I just got so tired of being the sick girl. The sad eyes, the pity oh my god that’s terrible‘s, the inappropriate comments about my body- it all just made me more increasingly angry. But before I had begun to get angry, I had somehow let the sickness consume me.
I was so anxious and frustrated with my life. Being alive in this constant unhealthy state was stressing me out so much that I was having heart palpitations. I was desperately reaching out to both of my therapists just pleading for any kind of coping mechanisms. This anxiety went on for months. I was taking half a benadryl a day to just calm my body down from the overdrive I was stuck in constantly. With a combination of 3-4 coping mechanisms, I could at least get my heart beat to regulate but couldn’t shake the anxiety. So how did I fix it?
There wasn’t an easy fix. All of my secret addictions, unhealthy behaviors, and lack of effort in my therapies was getting pent up inside. I just woke up one day and realized that my choices were only exacerbating my already unsolved health issues- so I quit everything. I finally saw that I was doing myself a consistent disservice by not addressing what was right in front of me the whole time. Stopping these unhealthy behaviors and secret addictions were the final puzzle piece to taming the nausea and giving my body what it needed to heal more than it ever had before.
After a couple of weeks I started to gain weight. I had an appetite again. I felt like for the first time maybe there was another side of this. Now 3 years later I finally feel like I’ve figured out the exact recipe to manage my celiac disease. This was the effect of getting fed up and so angry with being the sick girl. I was determined to find out everything I could for myself.
It made me realize that healing and/or the lack thereof is SO different for every one of us. That the research and knowledge that we’ve been fed is so miniscule. That the more time researchers spend actually looking at it, the more they see that the gluten free diet is not as effective as they’ve believed before. Through my own research of reading an unreal amount of studies I finally felt like I found answers for why I wasn’t getting better. 40% of us don’t regrow our villi like they first thought, and our healing stays stagnant compared to the other 60%. (You can find a lot of these studies at beyongceliac.org)
It was a relief to find studies that addressed the questions I kept asking. I felt like I had just gotten permission to feel like shit still. Like I hadn’t been allowed to from the moment I was diagnosed and now these researchers were proving I wasn’t crazy. All of my doctors made celiacs seem so simple and yet I would go home and feel like it was too complex for anyone to figure out. Cause it is complex and that’s okay.
I was able to go back to work. I felt like I was actually contributing to my life with my boyfriend, to my family, and to society again. I had felt like such a burden when I was sick as much as I shouldn’t have. Working, as much as I do hate it, gave me a purpose outside of myself. It just ended up being the perfect timing as inflation shot up and my bills were barely being covered before on my boyfriends paycheck. Now my bills are barely being covered on both of our paychecks. It’s not a small amount of extra money that I bring home every two weeks now, yet my diet and bills have increased so much it all just disappears.

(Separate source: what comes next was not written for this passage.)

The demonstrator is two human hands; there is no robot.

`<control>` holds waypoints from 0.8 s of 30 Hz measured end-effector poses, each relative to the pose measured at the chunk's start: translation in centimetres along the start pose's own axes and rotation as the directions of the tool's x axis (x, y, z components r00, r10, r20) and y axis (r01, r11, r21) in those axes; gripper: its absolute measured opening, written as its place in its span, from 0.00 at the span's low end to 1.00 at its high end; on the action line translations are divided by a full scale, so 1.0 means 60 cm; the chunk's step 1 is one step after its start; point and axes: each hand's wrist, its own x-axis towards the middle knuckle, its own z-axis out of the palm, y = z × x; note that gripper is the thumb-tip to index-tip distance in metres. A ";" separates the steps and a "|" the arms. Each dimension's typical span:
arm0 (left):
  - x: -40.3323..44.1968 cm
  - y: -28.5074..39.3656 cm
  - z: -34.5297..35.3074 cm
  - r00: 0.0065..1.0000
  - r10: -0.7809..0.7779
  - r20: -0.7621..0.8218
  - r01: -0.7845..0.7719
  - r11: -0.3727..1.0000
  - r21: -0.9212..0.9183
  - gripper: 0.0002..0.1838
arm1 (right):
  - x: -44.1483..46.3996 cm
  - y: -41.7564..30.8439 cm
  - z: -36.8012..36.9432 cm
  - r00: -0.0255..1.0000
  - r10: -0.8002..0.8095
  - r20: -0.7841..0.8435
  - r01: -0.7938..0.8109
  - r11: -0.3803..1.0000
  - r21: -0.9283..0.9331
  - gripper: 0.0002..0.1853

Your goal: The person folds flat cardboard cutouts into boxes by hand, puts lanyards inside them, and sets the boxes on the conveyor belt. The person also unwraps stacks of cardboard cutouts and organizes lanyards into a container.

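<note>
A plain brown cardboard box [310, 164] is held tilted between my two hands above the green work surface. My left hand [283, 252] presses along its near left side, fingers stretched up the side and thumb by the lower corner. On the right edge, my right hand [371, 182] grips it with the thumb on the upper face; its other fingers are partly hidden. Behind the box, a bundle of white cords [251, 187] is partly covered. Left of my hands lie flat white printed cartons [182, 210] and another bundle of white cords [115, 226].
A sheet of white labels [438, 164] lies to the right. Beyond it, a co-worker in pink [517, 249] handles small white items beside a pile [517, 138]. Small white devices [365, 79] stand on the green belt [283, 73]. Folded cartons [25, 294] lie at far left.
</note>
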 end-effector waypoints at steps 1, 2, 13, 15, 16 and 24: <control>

Going through these ups and downs has felt like tsunamis for me. Losing my feeling of purpose almost as fast as I found it feels so disheartening. Living in a world where daily more and more becomes unreachable for my future. Always putting ourselves last. Gone are the days of putting my body first, as I still have weeks where I feel terrible and have no appetite, but there is no one to cover me if I was to call out so I don’t. I don’t think I will ever get fully better, but accepting it helps me move forward. As the unknown of what’s to come in every facet of our lives right now is terrifying. It feels like I am hurtling into a future that’s never felt so unsure.
And yet I will still hope for tomorrow.